Compassion . . . The Virtue That Is Most Misunderstood

By DONALD DeMARCO

Virtue is the moral strength to do the right thing under a variety of circumstances. Because it is admirable, it is also enviable. Thus, we have mercy killing, frontier justice, blind faith, and gracious living. The wise guy and the woman of easy virtue do not personify virtue. Vice pays tribute to virtue by wearing its name. Hence, virtue can be radically misunderstood and easily misused.

Compassion seems to be on everyone’s lips these days. It is a beautiful sounding word and has an even more beautiful meaning. However, its proper meaning is stretched to the point where it includes what it does not mean. Compassion is the virtue that feels the pain and suffering of others. It should not be regarded as a badge of honor, as it often is, for the person who has compassion. More important, it is focused on the good of the other. It does not imply harm.

The person who boasts of having compassion should really have humility in the presence of a person who is suffering. On the other hand, compassion for the other should be protected by hope and justice since it hopes for improvement and refrains from any actions that are unjust. When compassion is called upon to justify abortion or euthanasia, all hope is defeated, and justice is violated when death is chosen. Compassion does not have within itself a directive for killing. Nor does it cancel hope and put an end to care. Compassion, as is the case with all other virtues, is solidly on the side of life.

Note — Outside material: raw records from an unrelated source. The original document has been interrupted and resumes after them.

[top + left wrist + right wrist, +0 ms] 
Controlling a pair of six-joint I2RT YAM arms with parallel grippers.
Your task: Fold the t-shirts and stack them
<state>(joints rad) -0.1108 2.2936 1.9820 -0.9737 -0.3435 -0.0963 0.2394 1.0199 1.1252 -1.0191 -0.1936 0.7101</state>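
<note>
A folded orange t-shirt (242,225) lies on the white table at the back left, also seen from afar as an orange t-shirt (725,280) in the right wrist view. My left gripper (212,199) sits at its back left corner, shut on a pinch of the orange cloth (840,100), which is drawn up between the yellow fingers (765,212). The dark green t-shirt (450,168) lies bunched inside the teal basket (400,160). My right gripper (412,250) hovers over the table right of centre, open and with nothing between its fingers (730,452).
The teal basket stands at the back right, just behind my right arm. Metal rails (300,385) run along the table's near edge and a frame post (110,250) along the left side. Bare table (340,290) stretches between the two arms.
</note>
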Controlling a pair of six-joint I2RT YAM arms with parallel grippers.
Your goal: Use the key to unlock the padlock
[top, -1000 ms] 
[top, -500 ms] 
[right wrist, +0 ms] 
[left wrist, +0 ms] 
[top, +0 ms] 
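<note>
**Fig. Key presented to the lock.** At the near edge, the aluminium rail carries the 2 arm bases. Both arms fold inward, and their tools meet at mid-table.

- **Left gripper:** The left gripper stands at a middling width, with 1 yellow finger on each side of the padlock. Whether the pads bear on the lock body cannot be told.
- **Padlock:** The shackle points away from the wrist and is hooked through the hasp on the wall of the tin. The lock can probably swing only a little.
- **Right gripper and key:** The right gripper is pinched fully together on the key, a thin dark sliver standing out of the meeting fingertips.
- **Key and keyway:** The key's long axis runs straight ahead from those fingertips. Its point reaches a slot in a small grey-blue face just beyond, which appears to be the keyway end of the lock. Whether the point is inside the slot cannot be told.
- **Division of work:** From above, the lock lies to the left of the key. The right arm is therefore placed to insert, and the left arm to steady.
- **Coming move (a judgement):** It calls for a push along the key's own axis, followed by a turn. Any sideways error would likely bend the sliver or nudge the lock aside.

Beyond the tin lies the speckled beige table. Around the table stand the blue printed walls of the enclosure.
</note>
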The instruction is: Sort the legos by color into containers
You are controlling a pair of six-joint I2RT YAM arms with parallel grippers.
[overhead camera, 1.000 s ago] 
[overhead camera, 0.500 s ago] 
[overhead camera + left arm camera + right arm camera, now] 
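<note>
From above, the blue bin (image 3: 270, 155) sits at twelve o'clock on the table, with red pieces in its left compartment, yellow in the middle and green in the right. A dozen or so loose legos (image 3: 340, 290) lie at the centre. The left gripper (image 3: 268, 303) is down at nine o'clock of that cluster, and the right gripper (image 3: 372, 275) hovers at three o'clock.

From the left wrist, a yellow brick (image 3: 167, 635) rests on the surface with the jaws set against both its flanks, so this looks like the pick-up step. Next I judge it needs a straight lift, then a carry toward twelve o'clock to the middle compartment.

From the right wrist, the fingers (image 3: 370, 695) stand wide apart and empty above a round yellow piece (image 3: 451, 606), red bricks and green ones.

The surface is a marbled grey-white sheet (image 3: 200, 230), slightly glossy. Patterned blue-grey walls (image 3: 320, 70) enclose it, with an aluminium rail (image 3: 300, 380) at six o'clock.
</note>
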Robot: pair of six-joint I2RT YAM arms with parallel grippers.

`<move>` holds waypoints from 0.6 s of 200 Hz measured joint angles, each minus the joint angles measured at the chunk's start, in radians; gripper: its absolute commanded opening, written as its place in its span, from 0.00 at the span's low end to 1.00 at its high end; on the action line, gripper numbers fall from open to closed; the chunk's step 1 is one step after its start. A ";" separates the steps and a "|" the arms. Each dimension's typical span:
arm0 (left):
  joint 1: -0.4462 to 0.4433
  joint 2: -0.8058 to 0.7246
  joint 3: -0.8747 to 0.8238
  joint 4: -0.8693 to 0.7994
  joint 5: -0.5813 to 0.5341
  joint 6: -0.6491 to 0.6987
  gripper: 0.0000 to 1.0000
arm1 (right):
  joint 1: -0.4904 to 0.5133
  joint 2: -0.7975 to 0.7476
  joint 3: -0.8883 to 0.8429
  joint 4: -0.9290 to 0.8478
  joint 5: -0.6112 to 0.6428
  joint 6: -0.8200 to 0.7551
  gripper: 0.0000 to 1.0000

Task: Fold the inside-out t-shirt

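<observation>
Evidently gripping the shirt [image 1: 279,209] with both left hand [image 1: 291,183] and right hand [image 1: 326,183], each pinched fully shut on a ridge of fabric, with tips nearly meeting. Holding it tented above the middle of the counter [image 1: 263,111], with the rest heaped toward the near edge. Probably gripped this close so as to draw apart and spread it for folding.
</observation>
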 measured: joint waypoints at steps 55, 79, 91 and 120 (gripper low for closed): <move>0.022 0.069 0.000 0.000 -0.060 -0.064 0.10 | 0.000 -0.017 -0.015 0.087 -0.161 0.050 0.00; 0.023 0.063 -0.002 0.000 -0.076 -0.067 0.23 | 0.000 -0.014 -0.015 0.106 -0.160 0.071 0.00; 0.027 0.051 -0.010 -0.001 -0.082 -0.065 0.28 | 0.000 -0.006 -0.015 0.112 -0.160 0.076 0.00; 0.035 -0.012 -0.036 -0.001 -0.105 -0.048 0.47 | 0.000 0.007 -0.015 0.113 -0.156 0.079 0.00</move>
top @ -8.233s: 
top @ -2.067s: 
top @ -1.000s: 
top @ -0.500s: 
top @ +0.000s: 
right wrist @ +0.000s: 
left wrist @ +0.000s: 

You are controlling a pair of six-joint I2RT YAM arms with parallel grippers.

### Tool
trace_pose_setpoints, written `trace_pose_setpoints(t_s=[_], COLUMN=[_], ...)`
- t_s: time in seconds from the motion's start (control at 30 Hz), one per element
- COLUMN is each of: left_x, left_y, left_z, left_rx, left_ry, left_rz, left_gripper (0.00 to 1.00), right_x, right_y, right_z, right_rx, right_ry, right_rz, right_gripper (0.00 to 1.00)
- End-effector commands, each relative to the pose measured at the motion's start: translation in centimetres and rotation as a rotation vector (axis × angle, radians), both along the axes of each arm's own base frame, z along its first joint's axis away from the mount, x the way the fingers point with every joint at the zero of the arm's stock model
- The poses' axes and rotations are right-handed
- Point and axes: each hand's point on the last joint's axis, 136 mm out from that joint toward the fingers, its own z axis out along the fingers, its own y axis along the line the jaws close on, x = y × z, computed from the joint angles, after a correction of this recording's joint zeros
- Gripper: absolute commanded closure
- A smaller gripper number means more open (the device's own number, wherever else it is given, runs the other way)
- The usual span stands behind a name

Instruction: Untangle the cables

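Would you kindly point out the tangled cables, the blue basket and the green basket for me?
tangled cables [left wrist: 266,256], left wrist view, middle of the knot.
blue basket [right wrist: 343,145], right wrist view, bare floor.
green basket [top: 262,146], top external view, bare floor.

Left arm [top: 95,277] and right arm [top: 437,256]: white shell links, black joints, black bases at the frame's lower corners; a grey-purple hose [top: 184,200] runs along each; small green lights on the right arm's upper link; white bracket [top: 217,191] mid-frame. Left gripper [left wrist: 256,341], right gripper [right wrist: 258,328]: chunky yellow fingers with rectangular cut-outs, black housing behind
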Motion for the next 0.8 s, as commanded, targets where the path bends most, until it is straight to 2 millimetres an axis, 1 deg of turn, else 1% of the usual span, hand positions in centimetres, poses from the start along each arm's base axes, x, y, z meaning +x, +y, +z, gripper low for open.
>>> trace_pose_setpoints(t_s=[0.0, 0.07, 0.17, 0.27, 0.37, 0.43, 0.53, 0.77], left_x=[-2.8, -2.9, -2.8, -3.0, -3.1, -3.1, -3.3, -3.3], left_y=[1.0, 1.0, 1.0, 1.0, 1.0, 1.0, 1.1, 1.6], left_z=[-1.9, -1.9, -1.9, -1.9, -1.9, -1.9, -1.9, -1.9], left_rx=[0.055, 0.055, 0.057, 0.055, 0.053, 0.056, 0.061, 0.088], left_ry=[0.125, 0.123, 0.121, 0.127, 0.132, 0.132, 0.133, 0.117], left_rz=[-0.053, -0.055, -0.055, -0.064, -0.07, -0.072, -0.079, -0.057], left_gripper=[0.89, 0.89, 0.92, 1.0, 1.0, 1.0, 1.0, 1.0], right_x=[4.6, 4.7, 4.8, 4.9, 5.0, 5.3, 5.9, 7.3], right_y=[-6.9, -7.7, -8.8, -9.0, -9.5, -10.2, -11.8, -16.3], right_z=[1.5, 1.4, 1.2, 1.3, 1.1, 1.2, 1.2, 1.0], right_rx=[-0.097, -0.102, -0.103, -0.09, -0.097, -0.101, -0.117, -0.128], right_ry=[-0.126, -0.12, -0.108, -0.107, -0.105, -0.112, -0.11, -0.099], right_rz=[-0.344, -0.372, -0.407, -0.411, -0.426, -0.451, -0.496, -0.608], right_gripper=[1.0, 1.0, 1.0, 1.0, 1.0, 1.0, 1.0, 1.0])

Virtues often need to be protected by other virtues. Simone Weil became famous for the extraordinary lengths to which she would go to express her compassion for others. It was said that her heart would skip a beat for something that happened at the other end of the world. Her compassion for her French compatriots who were fighting in World War II led her to refuse to eat any more food than was allotted to them during the German occupation.

As a result she died of malnutrition combined with tuberculosis at the age of 34. She could have drawn on the virtue of prudence.

Compassion offers positive effects for the suffering person. It is not simply a sympathetic or empathic feeling. St. Thomas Aquinas raises the question in his Summa Theologiae about whether the compassion of friends can assuage the pain and sorrow of a person (“Utrum tristita et dolor mitigentur per compassionem amicorum, ST, I-II, 38.3).

He presents two positive effects. In the first case, the friends are sharing and therefore lightening another’s burden. Pain and sorrow have a depressing effect, not unlike a weight from which we want to be freed. When we are greeted by compassionate friends, we sense they are bearing our burden with us, striving, as it were, to lessen its weight. As a result, our burden becomes easier to bear.

Aquinas believes that the second reason is better than the first since it is more positive. He reasons that since the virtue of compassion is rooted in love, when a person who is suffering witnesses the love his friends have for him, he experiences a pleasure that assuages his sorrow and mitigates his pain.

For Aquinas, love is the basis not only for compassion but for all virtues. Therefore, true compassion is rooted in love and certainly not in expediency. And since it is rooted in love, it cannot approve killing either in the case of the distressed mother who is seeking a reason to abort or the extremely ill person who is seeking an escape from life.

It is interesting to note that the one philosopher who wrote most extensively on compassion was Arthur Schopenhauer, who is also known as the most pessimistic of all philosophers. His notion of compassion, however, is heavily tinged with pity.

Man is, in Schopenhauer’s estimation, a “grotesque caricature” and death is the only redemption for the crime of being born. Schopenhauer’s compassion is inclined toward death.

Compassion in the present world is the most misunderstood of all moral virtues. It resembles the notion of compassion described by Schopenhauer rather than that expounded by St. Thomas Aquinas. It is grounded in expedience rather than love. Compassion does not seek to remove the suffering by removing the sufferer. It is, as Shakespeare said of mercy, “twice blessed,” blessing both the giver and the receiver.